US Politics

Oregon lawmakers ‘loving homeless to death’ by throwing millions in funding at crisis, local official says

Kevin Dahlgren, a drug and alcohol counselor, stands near a row of tents on a Portland sidewalk on Feb. 17, 2023.

Oregon is poised to spend an unprecedented $200 million to move people off the streets and into homes, build more housing and pay some residents’ rent. But critics say throwing money at housing won’t fix the state’s homeless crisis.

“If money were the solution, we would have already solved it,” Kevin Dahlgren, who has nearly three decades of experience in social work, told Fox News. “The solution is the approach. The approach is all wrong.”

Kevin Dahlgren, a drug and alcohol counselor, stands near a row of tents on a Portland sidewalk on Feb. 17, 2023. (Hannah Ray Lambert/Fox News Digital)

OREGON BILL WOULD PAY HOMELESS PEOPLE $1,000 A MONTH

Oregon Gov. Tina Kotek declared a homeless state of emergency and asked for $130 million to address the problem on her first day in office. State lawmakers decided that figure wasn’t enough and introduced two bills totaling $200 million in emergency spending for the next two years, according to The Oregonian.

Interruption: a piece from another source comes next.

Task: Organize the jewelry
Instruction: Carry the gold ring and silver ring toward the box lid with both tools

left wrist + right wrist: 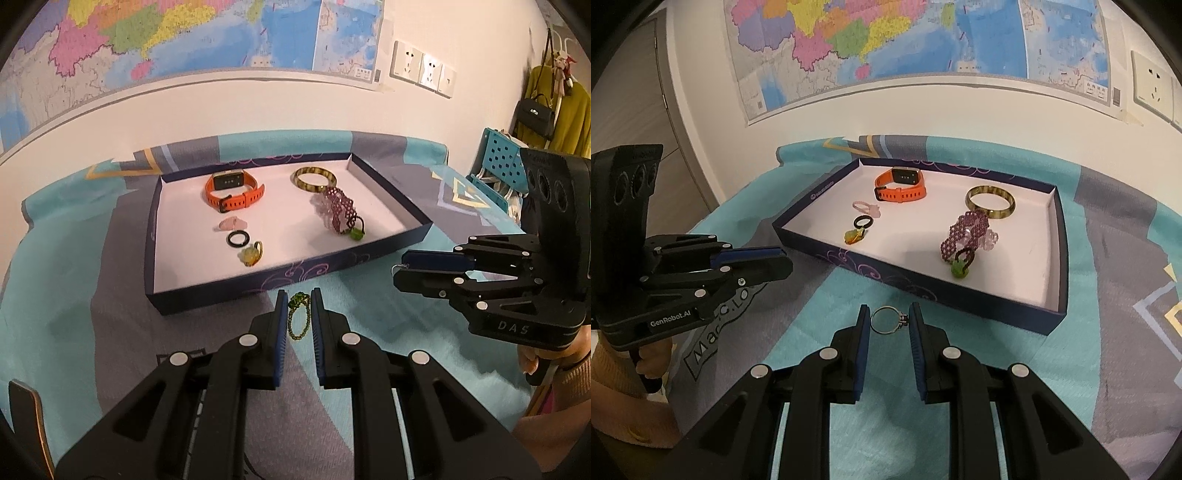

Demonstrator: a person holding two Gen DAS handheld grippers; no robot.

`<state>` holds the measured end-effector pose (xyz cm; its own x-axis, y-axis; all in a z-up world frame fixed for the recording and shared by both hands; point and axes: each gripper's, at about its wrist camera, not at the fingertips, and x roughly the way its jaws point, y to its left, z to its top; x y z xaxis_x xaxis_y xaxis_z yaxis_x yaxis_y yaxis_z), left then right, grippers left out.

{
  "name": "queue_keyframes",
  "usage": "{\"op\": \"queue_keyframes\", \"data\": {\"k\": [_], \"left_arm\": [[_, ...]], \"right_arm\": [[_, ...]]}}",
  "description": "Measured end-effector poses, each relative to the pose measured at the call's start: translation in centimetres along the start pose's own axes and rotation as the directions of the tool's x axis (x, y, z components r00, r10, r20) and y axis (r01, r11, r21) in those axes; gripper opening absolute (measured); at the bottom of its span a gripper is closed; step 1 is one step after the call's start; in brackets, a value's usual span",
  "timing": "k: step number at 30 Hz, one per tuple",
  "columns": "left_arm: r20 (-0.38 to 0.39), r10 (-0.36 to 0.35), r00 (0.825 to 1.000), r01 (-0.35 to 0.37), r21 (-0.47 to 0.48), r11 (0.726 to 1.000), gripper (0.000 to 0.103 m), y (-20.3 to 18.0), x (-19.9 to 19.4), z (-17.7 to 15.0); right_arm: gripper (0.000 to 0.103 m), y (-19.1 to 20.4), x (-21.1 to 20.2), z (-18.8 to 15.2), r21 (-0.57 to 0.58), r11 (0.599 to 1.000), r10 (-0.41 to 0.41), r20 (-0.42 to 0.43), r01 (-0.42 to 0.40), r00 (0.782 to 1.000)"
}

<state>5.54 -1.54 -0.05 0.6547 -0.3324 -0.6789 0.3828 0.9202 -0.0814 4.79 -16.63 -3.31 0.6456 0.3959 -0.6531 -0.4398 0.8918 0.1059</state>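
Observation:
My left gripper (299, 295) is shut on a small green beaded ring (297, 319), which hangs between its blue pads just above the cloth, in front of the tray. My right gripper (888, 310) is shut on a thin silver ring (888, 320), also held short of the tray's near wall. The dark blue tray (240, 288) has a white floor. On it lie an orange watch (234, 190), an amber bangle (314, 178), a purple beaded bracelet (341, 208), a black ring (238, 238) and a yellow flower ring (251, 254). Each gripper shows in the other's view: right gripper (400, 266), left gripper (788, 260).
A teal and grey patterned cloth (110, 332) covers the table. A wall with a map (886, 44) and sockets (423, 68) runs behind the tray. A blue perforated chair (498, 155) and hanging clothes stand at the far right. A pink ring (866, 206) and a green-stoned ring (958, 269) also lie in the tray.

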Motion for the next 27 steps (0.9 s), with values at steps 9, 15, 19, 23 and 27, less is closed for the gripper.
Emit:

“This is a generations-long problem that we find ourselves in,” Rep. Maxine Dexter, a Democrat from Portland, said on the Oregon House floor. “Homelessness, indeed, cannot be addressed without providing access to safe and affordable housing.”

Both bills passed the state House overwhelmingly, with only Republicans opposed. They now head to the Senate.

But homelessness is not solely a housing problem, Clackamas County Commissioner and registered nurse Ben West told Fox News.

“It’s a human problem with root causes that we continue in Oregon and in the Portland area to divest from tackling,” West said. “Putting an addict behind four walls in an apartment and isolating them is not solving anything. Instead of OD’ing on the street, they’re OD’ing on a hardwood floor.”

WATCH: PORTLAND HOMELESS CRISIS ‘JUST GETTING WORSE’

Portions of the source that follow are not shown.